Task goal: With the records as your source, report how many lines contain "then". Add no other words.

Records from a dataset:

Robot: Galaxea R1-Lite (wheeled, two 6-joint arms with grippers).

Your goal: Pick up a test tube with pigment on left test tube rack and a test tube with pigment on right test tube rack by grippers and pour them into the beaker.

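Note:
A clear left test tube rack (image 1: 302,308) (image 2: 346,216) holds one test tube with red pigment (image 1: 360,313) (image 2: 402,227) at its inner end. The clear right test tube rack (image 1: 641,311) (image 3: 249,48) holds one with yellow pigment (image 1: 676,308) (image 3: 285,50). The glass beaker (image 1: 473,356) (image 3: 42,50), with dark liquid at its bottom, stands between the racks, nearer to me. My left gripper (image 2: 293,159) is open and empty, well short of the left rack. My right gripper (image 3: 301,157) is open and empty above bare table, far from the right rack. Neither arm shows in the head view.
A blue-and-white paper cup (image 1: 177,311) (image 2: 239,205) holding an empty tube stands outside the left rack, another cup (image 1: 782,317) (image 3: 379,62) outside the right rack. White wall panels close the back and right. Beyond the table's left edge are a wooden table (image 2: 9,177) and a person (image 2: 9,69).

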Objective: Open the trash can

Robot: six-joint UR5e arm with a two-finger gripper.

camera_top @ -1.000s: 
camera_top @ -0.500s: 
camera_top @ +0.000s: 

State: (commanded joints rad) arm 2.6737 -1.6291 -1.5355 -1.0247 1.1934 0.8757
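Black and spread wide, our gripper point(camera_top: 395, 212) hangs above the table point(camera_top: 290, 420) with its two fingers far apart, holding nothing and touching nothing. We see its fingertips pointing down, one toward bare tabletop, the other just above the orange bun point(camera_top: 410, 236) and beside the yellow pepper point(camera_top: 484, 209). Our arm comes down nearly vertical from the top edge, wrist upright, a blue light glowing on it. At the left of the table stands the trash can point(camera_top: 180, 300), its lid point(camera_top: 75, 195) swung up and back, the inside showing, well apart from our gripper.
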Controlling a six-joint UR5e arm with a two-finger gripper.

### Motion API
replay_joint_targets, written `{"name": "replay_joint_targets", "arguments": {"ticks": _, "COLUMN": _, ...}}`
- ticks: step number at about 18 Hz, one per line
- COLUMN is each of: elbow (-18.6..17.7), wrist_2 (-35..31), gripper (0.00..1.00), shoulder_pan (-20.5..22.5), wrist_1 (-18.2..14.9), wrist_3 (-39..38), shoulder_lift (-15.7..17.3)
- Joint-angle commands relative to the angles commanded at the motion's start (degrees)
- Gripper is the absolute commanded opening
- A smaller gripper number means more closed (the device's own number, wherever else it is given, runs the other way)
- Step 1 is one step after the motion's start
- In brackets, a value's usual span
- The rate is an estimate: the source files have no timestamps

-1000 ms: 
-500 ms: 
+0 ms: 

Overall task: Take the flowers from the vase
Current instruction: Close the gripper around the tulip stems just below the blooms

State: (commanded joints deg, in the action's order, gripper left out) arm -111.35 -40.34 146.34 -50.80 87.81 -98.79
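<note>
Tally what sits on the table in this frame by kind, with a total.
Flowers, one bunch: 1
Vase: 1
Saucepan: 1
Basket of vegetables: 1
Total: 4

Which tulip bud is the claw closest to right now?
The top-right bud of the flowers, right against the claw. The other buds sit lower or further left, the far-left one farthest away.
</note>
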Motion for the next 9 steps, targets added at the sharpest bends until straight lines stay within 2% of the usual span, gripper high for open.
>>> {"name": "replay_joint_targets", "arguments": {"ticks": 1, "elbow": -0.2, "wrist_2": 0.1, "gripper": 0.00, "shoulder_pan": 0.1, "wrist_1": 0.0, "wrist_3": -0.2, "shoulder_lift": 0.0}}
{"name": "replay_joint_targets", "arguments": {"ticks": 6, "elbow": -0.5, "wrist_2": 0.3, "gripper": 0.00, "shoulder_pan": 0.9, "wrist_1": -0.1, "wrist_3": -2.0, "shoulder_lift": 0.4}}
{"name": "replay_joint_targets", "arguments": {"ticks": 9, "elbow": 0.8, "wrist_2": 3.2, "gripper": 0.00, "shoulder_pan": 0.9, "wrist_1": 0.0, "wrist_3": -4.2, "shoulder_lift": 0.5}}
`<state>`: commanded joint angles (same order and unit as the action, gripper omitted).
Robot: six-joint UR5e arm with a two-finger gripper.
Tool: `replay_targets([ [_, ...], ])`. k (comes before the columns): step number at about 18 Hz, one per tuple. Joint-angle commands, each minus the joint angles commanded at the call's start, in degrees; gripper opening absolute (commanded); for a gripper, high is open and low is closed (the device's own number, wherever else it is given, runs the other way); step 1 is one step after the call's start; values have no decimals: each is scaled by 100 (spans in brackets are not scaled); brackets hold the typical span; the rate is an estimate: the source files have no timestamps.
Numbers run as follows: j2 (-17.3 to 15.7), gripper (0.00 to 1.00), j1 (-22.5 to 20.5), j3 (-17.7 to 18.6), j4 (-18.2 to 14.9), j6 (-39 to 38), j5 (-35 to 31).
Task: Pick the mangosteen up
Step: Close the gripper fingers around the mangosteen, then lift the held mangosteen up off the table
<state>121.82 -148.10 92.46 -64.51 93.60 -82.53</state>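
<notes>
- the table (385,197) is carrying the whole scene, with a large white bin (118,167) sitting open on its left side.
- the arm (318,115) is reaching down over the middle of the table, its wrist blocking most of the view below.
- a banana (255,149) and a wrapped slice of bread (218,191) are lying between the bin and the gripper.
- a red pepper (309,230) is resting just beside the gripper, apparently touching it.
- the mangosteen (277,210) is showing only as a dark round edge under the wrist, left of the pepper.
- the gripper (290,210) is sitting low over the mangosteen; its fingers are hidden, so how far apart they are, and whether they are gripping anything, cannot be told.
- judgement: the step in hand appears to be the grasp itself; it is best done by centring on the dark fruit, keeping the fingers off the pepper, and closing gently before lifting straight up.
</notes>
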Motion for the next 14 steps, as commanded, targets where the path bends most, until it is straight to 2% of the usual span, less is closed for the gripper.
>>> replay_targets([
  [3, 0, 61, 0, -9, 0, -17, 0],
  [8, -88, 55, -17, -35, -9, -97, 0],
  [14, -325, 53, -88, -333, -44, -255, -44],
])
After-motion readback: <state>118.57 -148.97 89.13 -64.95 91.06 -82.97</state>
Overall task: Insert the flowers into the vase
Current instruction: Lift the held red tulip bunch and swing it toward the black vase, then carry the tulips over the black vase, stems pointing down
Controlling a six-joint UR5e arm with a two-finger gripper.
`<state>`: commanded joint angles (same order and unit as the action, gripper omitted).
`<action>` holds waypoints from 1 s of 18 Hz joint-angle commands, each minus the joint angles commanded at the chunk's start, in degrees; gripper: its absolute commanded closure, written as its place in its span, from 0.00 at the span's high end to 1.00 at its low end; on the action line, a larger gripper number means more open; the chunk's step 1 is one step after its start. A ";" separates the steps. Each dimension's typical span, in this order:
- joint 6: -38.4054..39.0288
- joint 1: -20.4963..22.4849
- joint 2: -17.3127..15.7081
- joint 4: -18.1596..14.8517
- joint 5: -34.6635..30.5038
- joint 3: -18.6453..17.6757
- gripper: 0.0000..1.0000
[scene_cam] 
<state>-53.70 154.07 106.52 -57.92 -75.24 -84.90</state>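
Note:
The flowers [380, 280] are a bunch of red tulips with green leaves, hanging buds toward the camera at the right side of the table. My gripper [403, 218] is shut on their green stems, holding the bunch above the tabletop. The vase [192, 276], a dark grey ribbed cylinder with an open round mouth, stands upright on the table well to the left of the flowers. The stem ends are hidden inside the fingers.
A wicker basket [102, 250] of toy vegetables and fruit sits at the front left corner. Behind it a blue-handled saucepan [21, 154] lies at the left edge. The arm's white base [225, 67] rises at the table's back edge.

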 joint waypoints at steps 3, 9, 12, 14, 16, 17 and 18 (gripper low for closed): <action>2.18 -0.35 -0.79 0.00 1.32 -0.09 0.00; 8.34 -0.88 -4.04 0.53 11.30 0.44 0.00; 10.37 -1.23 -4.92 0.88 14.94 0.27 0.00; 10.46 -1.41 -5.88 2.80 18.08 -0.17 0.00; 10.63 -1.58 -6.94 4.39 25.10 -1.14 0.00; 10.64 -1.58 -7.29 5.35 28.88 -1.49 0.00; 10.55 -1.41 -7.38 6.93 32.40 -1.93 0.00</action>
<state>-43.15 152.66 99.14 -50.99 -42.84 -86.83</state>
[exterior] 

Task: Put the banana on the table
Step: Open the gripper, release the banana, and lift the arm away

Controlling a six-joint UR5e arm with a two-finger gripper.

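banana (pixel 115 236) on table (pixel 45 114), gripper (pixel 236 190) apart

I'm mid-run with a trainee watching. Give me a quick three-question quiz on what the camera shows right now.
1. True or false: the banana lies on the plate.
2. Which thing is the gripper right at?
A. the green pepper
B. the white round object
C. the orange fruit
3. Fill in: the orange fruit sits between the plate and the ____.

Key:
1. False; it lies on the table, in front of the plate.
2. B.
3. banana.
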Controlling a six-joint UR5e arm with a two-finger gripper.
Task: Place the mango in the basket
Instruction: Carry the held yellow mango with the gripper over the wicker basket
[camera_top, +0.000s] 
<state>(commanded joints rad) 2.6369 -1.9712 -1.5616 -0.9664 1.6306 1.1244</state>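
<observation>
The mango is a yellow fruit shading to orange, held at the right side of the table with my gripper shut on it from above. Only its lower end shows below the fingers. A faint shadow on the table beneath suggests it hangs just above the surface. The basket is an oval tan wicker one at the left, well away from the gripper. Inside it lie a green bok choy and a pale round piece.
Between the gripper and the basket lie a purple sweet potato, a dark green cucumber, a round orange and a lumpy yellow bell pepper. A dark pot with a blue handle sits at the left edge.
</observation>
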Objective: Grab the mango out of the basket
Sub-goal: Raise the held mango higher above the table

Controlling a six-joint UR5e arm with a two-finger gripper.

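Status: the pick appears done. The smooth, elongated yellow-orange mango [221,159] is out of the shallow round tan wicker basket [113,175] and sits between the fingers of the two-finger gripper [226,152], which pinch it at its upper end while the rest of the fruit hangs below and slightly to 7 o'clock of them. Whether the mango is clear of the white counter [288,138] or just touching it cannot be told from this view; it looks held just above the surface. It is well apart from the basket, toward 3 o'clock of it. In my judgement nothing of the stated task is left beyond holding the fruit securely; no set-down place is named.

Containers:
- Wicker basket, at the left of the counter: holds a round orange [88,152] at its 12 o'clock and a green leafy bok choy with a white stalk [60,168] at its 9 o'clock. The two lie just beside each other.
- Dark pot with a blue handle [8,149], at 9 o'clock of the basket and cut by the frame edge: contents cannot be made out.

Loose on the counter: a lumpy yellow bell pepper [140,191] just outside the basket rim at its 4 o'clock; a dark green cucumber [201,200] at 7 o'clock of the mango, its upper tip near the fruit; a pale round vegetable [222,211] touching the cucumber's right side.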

Worked solution: 2